- REQUIRED WORK: Give back exactly the lines that run from the beginning of the entries to the line containing "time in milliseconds", both included, and nothing else.

****************

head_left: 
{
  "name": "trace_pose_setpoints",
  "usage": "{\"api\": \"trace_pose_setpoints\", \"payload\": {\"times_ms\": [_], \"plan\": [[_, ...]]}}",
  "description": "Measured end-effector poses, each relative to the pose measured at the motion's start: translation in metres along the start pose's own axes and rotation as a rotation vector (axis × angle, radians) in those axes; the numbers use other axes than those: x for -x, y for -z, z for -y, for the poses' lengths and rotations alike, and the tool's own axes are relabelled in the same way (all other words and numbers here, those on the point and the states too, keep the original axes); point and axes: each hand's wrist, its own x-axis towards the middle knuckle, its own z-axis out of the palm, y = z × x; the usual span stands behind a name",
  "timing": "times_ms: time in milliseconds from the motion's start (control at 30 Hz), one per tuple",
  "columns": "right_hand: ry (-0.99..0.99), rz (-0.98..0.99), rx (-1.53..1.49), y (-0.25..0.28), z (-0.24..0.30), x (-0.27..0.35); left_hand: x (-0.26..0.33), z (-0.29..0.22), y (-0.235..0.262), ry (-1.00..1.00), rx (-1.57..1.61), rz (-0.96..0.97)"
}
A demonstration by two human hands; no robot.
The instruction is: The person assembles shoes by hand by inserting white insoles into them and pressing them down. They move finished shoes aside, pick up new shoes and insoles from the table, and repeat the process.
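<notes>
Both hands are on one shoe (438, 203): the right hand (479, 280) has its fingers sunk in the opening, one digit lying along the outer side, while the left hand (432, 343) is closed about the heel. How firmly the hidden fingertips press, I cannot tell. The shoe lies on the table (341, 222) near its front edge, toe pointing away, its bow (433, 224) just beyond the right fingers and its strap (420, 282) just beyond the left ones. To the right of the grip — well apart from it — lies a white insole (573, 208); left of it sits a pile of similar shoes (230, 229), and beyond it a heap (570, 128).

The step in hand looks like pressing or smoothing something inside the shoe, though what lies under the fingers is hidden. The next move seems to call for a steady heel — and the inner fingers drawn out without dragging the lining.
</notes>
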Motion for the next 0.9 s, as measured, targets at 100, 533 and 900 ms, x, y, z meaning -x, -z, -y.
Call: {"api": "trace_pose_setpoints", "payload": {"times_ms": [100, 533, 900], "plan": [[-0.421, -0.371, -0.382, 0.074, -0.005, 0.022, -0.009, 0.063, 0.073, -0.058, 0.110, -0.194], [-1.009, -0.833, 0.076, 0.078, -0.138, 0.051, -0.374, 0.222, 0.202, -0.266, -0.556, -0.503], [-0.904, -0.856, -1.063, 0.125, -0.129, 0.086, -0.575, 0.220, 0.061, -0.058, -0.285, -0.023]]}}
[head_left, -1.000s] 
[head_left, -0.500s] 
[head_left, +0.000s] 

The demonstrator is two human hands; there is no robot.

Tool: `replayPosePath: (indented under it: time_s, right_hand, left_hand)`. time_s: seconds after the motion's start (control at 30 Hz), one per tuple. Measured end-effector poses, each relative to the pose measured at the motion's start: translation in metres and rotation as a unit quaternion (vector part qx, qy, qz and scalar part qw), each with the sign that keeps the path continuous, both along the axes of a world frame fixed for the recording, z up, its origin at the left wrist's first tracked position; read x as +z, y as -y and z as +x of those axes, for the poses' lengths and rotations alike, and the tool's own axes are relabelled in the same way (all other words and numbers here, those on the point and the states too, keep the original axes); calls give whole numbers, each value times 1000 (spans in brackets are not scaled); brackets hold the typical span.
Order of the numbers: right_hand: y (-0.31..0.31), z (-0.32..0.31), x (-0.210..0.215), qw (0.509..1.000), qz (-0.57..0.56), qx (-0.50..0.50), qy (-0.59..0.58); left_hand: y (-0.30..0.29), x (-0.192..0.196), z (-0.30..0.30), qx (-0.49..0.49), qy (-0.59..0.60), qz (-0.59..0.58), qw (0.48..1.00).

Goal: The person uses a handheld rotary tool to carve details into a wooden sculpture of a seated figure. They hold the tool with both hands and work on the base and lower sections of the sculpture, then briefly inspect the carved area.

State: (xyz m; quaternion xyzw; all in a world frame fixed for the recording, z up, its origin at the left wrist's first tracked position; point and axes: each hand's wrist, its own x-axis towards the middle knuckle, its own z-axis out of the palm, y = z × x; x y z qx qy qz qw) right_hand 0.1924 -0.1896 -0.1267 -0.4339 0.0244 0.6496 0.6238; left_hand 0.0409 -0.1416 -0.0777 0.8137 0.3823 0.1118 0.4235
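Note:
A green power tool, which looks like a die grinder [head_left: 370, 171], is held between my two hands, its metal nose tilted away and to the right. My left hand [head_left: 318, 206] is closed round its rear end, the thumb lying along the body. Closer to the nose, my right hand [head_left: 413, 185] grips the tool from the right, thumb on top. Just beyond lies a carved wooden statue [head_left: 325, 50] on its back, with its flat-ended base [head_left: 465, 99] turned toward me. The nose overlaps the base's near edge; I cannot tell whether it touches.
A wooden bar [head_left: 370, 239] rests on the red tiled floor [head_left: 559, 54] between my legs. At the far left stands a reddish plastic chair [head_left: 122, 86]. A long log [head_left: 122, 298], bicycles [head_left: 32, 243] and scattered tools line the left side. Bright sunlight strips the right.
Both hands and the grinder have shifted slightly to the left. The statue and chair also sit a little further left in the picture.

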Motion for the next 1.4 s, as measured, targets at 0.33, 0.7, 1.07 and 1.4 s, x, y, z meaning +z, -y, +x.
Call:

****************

- ANSWER:
head_left: 
{
  "name": "trace_pose_setpoints",
  "usage": "{\"api\": \"trace_pose_setpoints\", \"payload\": {\"times_ms\": [_], \"plan\": [[_, ...]]}}",
  "description": "Measured end-effector poses, each relative to the pose measured at the motion's start: translation in metres along the start pose's own axes and rotation as a rotation vector (axis × angle, radians) in those axes; the numbers use other axes than those: x for -x, y for -z, z for -y, for the poses' lengths and rotations alike, and the tool's own axes are relabelled in the same way (all other words and numbers here, those on the point and the states too, keep the original axes); point and axes: each hand's wrist, its own x-axis towards the middle knuckle, its own z-axis out of the palm, y = z × x; the usual span stands behind a name",
  "timing": "times_ms: time in milliseconds from the motion's start (control at 30 Hz), one per tuple",

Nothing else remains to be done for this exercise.